Check every line of the material below for the string "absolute", and return the ones that have it.

· · ·

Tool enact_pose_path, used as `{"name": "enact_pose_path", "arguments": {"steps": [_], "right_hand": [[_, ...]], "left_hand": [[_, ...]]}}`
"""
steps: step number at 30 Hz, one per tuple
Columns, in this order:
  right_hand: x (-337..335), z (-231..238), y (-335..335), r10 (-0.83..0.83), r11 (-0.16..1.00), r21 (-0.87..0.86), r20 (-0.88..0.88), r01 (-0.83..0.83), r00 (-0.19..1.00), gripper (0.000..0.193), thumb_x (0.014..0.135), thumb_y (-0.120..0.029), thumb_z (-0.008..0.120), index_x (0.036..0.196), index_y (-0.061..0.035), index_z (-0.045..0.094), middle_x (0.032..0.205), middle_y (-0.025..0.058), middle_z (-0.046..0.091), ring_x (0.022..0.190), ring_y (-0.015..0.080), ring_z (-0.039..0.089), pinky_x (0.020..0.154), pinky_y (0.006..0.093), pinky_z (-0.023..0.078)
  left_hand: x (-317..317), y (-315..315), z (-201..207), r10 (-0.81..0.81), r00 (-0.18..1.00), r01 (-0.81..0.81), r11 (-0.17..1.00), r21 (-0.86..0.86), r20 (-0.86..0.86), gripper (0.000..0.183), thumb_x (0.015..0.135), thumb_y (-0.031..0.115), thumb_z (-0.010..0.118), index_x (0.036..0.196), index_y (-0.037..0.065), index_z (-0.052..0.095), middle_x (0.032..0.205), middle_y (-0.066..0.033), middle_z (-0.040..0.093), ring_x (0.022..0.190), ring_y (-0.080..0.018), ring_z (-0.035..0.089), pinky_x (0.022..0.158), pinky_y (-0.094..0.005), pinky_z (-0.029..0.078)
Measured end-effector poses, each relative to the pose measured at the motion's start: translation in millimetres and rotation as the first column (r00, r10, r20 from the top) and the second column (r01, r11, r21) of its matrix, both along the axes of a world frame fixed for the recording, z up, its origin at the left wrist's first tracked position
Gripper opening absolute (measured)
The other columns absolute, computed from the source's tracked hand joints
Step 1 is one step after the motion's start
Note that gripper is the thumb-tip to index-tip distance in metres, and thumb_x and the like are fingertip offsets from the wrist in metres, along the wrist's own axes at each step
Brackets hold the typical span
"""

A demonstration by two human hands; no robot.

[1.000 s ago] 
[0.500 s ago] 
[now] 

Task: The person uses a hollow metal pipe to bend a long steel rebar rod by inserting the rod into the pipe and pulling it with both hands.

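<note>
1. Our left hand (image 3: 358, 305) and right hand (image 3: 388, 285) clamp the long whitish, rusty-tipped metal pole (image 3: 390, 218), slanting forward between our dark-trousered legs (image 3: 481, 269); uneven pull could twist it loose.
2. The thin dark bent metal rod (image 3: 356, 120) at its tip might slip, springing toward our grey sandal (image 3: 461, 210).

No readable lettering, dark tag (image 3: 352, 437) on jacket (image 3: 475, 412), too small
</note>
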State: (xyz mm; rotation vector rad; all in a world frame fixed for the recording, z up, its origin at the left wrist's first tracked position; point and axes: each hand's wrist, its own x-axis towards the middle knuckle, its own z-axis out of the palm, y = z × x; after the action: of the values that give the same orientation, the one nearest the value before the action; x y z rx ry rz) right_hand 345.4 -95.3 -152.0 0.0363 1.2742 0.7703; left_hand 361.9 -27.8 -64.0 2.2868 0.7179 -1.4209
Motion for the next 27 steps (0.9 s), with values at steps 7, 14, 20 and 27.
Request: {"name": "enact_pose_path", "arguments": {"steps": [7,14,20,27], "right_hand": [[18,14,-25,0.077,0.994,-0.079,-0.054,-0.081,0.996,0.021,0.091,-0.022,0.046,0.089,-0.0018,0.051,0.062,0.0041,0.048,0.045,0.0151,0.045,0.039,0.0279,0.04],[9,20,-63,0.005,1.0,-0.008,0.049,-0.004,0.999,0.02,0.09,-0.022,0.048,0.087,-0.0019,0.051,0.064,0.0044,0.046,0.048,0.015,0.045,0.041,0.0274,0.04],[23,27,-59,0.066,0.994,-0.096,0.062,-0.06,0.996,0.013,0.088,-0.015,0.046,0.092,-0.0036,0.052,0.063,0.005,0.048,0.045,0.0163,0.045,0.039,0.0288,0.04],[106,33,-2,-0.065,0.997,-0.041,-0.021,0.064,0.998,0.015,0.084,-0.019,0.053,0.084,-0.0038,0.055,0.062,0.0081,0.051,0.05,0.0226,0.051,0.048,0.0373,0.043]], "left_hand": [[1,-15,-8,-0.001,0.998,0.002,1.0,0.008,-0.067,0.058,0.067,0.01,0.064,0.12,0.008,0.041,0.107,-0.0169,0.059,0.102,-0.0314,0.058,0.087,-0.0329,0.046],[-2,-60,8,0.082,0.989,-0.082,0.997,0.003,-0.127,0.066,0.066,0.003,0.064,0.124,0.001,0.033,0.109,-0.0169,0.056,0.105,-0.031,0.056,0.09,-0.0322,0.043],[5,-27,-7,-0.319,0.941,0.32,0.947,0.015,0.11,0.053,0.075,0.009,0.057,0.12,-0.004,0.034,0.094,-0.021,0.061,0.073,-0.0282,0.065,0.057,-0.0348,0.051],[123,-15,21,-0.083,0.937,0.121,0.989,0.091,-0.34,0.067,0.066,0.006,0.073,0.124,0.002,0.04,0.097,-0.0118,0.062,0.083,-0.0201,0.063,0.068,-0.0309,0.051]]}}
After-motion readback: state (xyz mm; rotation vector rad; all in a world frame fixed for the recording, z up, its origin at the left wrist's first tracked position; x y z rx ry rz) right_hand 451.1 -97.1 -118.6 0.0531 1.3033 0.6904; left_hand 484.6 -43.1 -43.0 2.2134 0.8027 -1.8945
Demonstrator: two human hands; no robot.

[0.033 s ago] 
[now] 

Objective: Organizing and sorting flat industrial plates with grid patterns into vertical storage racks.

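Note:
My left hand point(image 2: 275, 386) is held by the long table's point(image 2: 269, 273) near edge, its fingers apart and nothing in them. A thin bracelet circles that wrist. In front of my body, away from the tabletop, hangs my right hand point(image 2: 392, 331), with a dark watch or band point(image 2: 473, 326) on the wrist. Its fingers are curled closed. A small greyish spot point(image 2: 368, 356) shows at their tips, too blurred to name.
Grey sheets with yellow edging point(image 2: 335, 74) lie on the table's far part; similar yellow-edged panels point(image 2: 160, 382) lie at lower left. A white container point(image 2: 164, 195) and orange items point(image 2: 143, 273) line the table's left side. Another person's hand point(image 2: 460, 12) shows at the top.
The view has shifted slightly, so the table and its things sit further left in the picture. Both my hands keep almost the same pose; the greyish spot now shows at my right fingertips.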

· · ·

## Result of this exercise
Gripper opening absolute (measured)
The other columns absolute, computed from the source's tracked hand joints

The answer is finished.